* _Your assignment_
In the records below, find each line holding the word "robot" and copy it.

※

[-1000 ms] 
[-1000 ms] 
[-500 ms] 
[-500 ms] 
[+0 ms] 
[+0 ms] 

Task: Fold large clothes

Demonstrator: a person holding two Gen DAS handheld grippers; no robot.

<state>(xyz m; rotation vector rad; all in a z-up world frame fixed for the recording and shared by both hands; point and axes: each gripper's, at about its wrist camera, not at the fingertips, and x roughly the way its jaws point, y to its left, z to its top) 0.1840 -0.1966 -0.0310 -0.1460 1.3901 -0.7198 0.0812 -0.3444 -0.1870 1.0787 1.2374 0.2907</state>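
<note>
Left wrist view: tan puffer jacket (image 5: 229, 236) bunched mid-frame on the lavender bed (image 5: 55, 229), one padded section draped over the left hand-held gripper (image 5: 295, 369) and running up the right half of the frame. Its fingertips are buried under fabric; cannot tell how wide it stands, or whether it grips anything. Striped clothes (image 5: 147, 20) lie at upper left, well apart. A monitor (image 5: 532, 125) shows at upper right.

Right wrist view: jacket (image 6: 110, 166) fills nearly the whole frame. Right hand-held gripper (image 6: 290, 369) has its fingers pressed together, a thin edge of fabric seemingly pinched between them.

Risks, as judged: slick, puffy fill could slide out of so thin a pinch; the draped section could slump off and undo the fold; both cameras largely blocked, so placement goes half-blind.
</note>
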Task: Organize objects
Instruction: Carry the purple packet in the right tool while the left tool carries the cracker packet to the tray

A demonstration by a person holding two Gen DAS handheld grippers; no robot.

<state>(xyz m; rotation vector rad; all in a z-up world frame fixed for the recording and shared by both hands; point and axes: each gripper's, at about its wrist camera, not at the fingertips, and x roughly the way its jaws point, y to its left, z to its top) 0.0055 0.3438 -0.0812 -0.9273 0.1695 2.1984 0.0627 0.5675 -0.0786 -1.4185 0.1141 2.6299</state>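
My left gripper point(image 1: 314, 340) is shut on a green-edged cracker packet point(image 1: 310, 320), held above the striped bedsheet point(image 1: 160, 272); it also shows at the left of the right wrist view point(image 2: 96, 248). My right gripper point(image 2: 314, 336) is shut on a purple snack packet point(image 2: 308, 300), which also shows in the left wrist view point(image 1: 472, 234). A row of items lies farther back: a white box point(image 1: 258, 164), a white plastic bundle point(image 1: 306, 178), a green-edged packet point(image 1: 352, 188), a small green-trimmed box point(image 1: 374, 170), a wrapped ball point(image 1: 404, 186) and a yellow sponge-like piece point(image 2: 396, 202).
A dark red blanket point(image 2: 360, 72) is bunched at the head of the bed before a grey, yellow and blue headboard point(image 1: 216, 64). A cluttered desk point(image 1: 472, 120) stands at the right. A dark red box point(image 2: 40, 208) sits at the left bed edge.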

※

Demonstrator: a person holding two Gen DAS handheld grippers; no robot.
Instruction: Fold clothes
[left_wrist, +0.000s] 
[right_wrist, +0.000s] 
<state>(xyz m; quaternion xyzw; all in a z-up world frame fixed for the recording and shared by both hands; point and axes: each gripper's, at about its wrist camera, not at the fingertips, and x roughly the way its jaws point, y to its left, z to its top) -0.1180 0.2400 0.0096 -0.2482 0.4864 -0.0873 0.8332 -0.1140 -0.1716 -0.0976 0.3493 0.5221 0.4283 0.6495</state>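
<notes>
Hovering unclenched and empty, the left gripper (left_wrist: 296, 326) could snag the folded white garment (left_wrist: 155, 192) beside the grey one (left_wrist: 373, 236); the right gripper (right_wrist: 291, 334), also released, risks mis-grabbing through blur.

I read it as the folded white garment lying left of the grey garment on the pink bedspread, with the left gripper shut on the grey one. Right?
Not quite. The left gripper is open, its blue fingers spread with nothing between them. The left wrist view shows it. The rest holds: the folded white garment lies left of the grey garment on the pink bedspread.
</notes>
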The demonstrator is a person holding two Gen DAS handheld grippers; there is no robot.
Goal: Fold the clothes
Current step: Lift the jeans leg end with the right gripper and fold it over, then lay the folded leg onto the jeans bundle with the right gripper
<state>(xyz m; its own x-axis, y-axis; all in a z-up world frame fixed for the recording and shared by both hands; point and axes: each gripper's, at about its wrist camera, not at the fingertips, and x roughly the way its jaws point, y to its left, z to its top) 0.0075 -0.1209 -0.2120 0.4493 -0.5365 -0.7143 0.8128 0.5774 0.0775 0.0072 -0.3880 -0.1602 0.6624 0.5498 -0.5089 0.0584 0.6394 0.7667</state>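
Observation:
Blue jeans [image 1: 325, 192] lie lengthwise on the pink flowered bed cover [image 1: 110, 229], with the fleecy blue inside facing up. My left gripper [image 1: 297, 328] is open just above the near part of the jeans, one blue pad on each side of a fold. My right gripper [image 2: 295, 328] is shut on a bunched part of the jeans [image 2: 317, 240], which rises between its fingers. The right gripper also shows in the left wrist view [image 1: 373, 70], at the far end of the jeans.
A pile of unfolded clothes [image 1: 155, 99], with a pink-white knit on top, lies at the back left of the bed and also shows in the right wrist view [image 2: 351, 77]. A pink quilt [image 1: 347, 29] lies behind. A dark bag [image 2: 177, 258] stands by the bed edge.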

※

* _Output of the exercise_
Demonstrator: a person holding two Gen DAS handheld grippers; no robot.
A demonstration by a person holding two Gen DAS handheld grippers; no robot.
Demonstrator: a person holding two Gen DAS handheld grippers; no robot.
The demonstrator is a person holding two Gen DAS handheld grippers; there is no robot.

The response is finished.